## Description of the task
Your answer must hold only the lines below from the line containing "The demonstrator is" through the line containing "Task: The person", each reproduced exactly.

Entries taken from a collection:
# # #

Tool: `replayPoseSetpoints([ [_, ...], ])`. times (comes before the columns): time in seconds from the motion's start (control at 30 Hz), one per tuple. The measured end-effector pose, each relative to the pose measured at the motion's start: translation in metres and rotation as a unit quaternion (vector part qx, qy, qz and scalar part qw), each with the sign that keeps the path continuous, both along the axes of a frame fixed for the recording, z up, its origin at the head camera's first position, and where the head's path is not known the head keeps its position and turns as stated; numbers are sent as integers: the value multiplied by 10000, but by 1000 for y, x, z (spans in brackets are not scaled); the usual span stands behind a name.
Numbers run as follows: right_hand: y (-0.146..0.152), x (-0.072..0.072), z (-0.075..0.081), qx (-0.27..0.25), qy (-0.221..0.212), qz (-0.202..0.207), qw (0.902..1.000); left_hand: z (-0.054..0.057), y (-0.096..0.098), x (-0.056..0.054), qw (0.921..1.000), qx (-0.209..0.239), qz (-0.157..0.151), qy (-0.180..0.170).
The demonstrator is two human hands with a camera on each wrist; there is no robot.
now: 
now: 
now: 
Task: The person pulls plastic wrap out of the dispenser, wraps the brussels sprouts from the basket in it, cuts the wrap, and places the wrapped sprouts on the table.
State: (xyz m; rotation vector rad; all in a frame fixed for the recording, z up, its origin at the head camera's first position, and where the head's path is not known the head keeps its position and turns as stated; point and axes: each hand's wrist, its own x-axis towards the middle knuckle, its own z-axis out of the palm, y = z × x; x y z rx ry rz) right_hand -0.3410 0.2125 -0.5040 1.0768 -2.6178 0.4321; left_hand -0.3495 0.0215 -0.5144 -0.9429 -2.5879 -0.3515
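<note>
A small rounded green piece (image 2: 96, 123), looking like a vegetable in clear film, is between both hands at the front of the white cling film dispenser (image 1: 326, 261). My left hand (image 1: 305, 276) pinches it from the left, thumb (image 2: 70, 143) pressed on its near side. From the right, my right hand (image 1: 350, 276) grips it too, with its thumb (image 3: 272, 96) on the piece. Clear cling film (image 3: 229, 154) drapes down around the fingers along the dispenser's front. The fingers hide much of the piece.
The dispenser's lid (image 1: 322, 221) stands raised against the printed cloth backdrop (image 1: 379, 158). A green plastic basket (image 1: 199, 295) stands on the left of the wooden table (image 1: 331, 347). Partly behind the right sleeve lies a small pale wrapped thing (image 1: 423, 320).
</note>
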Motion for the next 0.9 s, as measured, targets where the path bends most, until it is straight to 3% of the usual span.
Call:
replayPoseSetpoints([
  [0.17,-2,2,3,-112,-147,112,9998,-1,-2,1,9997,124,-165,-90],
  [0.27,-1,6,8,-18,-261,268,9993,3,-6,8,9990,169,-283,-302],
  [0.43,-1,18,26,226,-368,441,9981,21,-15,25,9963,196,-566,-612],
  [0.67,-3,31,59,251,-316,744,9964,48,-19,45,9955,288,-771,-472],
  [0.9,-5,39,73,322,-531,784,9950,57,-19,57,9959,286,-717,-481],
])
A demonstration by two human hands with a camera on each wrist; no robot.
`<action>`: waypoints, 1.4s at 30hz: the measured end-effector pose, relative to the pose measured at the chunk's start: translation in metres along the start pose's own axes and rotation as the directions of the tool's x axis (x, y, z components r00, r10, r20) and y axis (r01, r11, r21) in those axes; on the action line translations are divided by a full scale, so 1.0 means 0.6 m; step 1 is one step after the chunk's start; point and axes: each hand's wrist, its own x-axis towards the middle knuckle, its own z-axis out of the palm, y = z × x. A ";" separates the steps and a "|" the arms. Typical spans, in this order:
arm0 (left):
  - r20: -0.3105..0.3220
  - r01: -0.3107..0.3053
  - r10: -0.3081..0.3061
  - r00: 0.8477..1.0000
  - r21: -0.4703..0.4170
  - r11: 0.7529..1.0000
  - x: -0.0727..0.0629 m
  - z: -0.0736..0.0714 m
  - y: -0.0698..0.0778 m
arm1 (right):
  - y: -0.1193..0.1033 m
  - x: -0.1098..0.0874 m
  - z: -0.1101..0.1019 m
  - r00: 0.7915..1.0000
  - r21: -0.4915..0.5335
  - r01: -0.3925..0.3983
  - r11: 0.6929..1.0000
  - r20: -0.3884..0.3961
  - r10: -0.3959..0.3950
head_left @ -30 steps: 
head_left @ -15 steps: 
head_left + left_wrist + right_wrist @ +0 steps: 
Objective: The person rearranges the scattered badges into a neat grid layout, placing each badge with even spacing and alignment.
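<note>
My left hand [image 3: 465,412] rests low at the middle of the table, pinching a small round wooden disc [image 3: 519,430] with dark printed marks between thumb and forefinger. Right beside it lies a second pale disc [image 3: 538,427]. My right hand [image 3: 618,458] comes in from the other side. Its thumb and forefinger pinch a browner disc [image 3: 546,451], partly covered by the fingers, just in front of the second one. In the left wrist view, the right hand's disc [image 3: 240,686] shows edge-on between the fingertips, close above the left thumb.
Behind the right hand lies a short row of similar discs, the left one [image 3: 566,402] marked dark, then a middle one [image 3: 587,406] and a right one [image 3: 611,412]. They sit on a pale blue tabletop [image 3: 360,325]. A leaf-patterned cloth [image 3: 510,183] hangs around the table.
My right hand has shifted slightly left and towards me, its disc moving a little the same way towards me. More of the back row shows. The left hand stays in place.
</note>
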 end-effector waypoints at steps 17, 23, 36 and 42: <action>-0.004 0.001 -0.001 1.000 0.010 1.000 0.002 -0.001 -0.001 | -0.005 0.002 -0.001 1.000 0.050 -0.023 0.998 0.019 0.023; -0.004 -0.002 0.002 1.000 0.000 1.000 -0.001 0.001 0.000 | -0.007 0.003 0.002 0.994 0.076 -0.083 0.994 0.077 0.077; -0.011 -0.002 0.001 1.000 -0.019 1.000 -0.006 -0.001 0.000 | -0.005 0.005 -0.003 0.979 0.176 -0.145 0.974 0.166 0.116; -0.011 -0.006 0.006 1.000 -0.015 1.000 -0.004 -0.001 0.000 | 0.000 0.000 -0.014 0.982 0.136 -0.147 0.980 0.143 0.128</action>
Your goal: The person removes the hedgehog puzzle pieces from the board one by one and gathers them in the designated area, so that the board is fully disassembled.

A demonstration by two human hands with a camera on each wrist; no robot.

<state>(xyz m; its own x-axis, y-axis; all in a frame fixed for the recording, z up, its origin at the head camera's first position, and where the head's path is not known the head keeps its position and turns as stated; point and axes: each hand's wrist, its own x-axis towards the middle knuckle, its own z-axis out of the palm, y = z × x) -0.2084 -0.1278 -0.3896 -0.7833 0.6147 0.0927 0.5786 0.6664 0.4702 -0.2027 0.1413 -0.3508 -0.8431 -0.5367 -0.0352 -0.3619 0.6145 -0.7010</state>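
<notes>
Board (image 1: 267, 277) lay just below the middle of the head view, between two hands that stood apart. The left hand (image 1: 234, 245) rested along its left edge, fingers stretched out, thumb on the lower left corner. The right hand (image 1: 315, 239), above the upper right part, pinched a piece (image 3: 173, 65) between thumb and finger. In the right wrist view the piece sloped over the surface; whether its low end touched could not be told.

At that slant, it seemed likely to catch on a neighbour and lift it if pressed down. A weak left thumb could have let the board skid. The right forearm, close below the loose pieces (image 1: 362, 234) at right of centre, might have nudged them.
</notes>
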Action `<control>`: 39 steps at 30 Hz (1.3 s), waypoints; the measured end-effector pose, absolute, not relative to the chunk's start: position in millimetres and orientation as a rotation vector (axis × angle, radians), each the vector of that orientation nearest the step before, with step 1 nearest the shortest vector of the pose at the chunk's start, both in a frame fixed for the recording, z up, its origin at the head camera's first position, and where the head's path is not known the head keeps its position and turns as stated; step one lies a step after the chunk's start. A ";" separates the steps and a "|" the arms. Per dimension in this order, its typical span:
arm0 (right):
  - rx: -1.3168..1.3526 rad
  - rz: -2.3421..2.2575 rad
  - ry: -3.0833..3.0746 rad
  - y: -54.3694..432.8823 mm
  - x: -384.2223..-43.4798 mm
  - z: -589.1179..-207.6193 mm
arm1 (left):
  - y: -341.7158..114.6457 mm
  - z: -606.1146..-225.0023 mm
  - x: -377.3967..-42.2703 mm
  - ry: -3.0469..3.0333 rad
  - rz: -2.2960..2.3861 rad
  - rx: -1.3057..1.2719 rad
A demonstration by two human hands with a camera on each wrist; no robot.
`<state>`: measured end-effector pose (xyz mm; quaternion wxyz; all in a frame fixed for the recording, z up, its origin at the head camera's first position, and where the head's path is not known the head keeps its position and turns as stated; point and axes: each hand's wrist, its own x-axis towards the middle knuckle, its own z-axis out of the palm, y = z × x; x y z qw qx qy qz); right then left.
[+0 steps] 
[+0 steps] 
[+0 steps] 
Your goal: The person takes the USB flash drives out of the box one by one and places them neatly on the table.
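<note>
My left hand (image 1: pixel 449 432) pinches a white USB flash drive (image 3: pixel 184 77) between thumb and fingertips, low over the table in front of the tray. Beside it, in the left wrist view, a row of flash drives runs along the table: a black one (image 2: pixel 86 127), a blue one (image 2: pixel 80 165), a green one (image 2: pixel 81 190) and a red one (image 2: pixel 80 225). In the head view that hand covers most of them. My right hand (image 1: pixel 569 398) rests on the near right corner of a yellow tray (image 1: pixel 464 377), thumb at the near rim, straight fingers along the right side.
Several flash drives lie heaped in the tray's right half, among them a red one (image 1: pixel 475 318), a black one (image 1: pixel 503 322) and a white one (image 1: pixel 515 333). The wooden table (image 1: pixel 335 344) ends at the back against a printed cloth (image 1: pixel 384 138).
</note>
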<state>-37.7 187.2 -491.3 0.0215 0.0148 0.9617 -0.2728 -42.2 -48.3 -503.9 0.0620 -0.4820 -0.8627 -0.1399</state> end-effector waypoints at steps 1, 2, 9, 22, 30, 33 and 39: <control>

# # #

## Output
The demonstrator is two human hands with a camera on each wrist; there is no robot.
now: 
now: 
now: 
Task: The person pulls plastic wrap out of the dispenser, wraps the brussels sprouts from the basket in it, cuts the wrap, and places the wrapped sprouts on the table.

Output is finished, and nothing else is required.